Given entries section start

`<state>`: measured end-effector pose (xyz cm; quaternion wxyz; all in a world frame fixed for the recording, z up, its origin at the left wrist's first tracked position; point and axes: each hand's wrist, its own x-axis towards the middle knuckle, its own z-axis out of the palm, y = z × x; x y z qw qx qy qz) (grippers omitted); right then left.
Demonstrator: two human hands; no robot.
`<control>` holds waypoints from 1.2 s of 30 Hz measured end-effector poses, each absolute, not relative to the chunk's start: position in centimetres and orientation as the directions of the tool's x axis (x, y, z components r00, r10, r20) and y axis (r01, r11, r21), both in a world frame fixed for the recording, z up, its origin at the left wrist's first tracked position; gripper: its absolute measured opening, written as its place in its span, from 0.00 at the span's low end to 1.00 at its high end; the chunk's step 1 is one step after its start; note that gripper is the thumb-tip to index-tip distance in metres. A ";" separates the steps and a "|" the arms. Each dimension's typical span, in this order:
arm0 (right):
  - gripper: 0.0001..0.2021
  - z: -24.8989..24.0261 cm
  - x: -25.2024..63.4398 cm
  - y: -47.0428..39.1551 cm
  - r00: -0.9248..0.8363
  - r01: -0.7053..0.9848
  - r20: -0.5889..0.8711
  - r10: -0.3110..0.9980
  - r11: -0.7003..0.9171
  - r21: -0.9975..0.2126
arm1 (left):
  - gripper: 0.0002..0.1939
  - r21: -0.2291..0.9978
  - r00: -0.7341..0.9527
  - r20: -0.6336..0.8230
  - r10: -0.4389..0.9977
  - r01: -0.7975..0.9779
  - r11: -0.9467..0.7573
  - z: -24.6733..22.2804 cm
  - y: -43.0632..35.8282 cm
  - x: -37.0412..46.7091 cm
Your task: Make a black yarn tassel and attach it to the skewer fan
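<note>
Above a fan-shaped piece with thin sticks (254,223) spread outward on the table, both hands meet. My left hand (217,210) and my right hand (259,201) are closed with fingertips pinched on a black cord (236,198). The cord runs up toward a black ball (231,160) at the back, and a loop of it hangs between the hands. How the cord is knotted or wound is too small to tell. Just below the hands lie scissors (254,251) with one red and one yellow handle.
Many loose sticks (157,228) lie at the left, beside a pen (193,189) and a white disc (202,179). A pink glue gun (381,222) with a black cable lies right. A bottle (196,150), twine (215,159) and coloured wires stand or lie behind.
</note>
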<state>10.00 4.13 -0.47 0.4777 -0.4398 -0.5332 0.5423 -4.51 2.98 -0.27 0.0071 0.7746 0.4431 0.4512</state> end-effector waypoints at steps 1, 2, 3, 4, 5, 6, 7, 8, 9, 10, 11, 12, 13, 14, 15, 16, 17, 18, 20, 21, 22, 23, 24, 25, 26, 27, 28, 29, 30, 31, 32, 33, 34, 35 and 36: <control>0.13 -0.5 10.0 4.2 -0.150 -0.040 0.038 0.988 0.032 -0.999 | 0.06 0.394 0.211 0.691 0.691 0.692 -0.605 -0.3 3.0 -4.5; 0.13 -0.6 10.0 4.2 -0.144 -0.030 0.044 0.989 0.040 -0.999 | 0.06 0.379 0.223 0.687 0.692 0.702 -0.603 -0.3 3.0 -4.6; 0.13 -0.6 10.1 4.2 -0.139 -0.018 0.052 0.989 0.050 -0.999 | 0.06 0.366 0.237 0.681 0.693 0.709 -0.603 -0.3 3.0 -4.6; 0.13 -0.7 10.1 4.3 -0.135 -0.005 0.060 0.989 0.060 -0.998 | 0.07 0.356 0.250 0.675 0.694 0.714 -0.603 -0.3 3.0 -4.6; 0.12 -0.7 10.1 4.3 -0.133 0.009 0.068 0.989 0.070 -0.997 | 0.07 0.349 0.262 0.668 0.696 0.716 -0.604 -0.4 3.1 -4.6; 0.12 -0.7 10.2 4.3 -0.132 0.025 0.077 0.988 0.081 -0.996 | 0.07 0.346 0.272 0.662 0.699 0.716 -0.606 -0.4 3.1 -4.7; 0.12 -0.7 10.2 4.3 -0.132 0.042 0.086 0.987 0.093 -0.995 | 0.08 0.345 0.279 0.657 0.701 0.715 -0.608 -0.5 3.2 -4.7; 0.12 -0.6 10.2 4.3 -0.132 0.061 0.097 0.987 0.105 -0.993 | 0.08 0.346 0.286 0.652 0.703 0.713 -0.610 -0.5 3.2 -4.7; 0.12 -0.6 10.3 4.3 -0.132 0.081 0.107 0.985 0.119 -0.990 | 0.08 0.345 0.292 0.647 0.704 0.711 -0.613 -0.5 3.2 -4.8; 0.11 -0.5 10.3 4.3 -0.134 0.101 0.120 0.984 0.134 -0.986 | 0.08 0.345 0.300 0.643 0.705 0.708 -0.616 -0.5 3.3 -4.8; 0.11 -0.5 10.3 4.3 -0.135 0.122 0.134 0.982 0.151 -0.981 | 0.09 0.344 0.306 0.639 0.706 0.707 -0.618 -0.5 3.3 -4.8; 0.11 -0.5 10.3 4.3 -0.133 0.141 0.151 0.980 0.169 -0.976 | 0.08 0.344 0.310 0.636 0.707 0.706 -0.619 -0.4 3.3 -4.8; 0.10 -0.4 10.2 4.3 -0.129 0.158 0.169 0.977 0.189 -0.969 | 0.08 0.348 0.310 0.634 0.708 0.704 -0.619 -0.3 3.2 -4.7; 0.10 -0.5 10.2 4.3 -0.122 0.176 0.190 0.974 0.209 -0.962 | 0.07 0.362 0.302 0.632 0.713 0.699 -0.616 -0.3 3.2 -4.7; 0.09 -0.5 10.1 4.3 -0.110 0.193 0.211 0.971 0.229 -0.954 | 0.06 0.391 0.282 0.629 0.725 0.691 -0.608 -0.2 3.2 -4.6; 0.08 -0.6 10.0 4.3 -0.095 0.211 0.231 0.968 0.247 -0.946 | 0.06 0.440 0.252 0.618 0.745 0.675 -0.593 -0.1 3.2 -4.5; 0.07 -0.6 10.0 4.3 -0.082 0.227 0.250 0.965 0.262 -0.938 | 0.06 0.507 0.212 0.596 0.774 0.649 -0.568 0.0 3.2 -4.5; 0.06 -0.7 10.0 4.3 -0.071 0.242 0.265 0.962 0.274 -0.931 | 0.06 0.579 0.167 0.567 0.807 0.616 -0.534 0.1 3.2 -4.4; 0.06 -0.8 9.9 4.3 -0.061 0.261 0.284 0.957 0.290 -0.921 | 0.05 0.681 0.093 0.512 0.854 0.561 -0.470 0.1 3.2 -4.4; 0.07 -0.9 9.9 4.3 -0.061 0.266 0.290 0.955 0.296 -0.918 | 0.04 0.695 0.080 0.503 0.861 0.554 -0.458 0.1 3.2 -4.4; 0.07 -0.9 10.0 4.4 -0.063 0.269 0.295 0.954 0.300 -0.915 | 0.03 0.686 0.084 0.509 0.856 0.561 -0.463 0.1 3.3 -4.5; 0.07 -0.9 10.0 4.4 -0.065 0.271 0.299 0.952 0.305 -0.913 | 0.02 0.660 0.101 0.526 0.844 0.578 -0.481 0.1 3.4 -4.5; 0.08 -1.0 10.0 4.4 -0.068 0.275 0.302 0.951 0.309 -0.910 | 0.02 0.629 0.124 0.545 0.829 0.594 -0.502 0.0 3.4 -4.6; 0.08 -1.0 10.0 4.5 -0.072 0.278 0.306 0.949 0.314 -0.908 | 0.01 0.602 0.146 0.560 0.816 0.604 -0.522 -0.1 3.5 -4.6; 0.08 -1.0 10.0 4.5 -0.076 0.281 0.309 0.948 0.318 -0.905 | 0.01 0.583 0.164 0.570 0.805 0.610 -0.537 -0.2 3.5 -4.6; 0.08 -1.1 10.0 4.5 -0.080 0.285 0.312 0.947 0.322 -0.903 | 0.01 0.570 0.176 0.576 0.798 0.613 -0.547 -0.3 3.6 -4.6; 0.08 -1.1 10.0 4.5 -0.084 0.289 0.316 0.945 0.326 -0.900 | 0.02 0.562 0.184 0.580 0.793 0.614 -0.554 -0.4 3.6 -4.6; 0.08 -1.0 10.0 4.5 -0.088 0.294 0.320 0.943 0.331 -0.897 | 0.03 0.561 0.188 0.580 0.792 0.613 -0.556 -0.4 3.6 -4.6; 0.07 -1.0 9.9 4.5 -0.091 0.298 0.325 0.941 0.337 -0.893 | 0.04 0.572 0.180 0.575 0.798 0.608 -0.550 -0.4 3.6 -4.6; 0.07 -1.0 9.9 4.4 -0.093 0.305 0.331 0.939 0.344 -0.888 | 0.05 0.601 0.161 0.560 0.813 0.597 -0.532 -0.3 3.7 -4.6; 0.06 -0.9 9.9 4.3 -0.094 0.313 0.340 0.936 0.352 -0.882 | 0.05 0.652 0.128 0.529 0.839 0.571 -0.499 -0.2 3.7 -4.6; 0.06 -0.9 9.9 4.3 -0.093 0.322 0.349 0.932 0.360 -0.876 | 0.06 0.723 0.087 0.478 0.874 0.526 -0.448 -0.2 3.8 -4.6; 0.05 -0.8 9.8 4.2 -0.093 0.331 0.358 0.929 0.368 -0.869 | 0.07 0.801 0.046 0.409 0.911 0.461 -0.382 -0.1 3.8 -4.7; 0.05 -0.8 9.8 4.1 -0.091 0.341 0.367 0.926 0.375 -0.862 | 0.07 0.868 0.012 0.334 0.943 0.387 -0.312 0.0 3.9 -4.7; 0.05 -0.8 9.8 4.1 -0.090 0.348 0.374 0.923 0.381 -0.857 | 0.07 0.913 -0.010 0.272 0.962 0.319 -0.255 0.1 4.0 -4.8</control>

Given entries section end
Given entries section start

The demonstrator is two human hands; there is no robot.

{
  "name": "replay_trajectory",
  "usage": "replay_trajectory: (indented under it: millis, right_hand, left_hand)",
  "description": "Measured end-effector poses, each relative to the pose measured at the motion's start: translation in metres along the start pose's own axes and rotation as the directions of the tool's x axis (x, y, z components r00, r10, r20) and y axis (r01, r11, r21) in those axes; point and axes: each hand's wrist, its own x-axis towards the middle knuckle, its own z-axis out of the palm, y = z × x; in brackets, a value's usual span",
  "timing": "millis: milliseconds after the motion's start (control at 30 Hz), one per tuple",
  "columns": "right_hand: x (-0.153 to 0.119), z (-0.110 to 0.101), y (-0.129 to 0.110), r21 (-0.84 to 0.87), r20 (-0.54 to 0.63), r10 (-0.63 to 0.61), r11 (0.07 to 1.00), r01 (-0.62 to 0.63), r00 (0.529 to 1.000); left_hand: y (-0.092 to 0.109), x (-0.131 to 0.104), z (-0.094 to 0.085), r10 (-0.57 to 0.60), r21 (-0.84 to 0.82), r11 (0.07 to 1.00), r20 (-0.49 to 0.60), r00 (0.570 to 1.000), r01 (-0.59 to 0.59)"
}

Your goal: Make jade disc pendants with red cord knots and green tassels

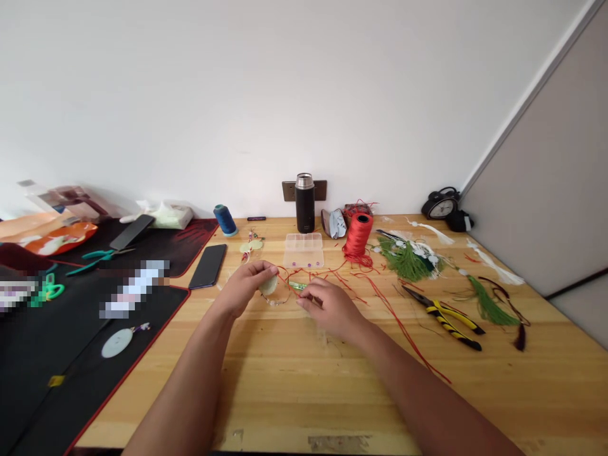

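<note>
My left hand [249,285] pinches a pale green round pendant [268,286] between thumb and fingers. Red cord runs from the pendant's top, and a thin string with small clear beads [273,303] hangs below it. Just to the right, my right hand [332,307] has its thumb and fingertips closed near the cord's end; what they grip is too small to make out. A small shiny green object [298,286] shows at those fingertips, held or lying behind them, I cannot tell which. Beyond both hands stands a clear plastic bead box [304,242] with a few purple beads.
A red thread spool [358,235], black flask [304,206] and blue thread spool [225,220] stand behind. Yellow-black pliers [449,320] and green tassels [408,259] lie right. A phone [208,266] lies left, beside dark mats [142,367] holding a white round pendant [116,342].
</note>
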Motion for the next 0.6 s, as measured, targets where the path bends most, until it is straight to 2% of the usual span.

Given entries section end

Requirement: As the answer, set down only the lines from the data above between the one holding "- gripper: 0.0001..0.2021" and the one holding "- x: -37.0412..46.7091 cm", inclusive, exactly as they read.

Exercise output:
  - gripper: 0.0001..0.2021
  - z: -24.8989..24.0261 cm
  - x: -25.2024..63.4398 cm
  - y: -47.0428..39.1551 cm
  - r00: -0.9248..0.8363
  - r01: -0.7053..0.9848
  - r20: -0.5889..0.8711
  - r10: -0.3110..0.9980
  - r11: -0.7003..0.9171
  - r21: -0.9975..0.2126
arm1 (left):
  - gripper: 0.0002..0.1939
  - r21: -0.2291..0.9978
  - r00: -0.7341..0.9527
  - r20: -0.6336..0.8230
  - r10: -0.4389..0.9977
  - r01: -0.7975..0.9779
  - r11: -0.9467..0.7573
  - z: -24.6733..22.2804 cm
  - y: -43.0632..35.8282 cm
  - x: -37.0412..46.7091 cm

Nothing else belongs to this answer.